→ TASK REQUIREMENTS
Only lines containing "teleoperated" belong in the answer, each copied from the entries below.

→ RECORDS TO PROCESS
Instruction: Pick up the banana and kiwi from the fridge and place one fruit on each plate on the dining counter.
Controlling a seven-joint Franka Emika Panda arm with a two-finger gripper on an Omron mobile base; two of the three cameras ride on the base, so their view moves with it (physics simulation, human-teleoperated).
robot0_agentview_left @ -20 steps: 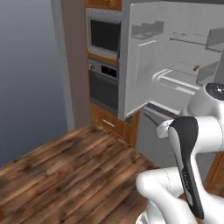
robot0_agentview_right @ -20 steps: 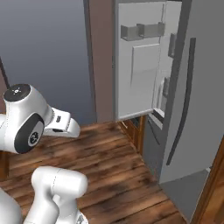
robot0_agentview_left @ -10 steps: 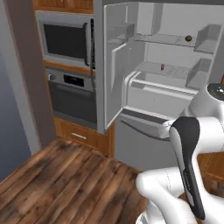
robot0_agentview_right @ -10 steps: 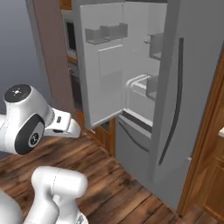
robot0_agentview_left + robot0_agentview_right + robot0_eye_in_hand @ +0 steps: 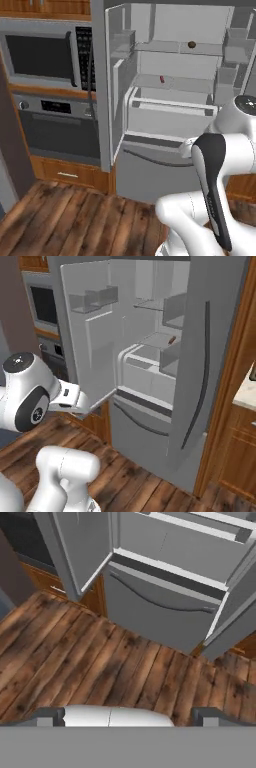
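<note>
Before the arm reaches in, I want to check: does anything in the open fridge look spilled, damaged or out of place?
Nothing stands out. The pale grey fridge stands open, with a small brown oval kiwi on its upper shelf.

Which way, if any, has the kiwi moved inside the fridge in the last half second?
No. The kiwi lies on the same upper shelf, near its front edge. Only the view shifted as the cameras drove closer.

Fridge: top cut off by edge. Small dark item, upper shelf: too small to identify.
</note>
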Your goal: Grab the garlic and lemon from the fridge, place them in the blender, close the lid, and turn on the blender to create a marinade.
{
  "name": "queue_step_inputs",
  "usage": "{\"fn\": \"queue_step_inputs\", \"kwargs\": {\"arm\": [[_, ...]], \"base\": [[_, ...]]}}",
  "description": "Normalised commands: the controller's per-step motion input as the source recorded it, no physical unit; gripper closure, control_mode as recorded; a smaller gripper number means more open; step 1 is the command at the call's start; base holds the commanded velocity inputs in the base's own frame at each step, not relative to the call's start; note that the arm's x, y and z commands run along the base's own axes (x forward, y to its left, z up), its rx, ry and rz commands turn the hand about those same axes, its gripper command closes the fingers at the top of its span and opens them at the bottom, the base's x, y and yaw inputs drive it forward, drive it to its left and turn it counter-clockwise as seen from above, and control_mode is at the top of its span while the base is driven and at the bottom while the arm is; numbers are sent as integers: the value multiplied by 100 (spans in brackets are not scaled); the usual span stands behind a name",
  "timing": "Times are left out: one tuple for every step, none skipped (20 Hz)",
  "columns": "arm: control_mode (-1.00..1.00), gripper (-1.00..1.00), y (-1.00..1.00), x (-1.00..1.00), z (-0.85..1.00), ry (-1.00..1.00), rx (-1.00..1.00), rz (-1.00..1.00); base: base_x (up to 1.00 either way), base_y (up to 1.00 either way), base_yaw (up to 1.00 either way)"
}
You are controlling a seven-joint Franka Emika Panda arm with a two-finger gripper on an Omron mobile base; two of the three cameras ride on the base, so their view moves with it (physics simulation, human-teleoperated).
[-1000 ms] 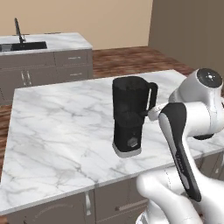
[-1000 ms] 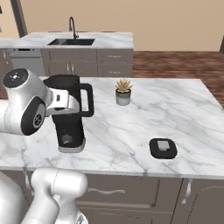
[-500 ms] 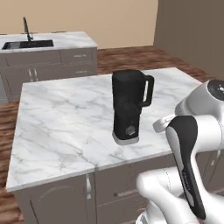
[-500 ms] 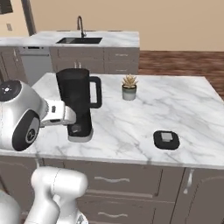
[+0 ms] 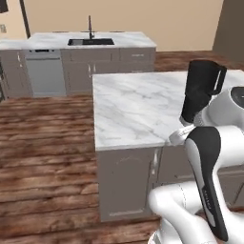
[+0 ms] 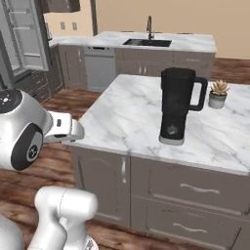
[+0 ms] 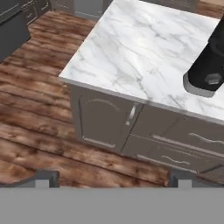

→ TASK OUTPUT
Controlling a seven-joint Franka Emika Panda arm with a two-finger gripper on an Omron mobile base; two of the three cameras ride on the base, so their view moves with it (physics simulation, human-teleoperated).
You are controlling a seven-joint Franka Emika Panda arm with a two-finger gripper on an Omron mobile base; two of the three cameras ride on the base, so their view moves with it (physics simulation, human-teleoperated).

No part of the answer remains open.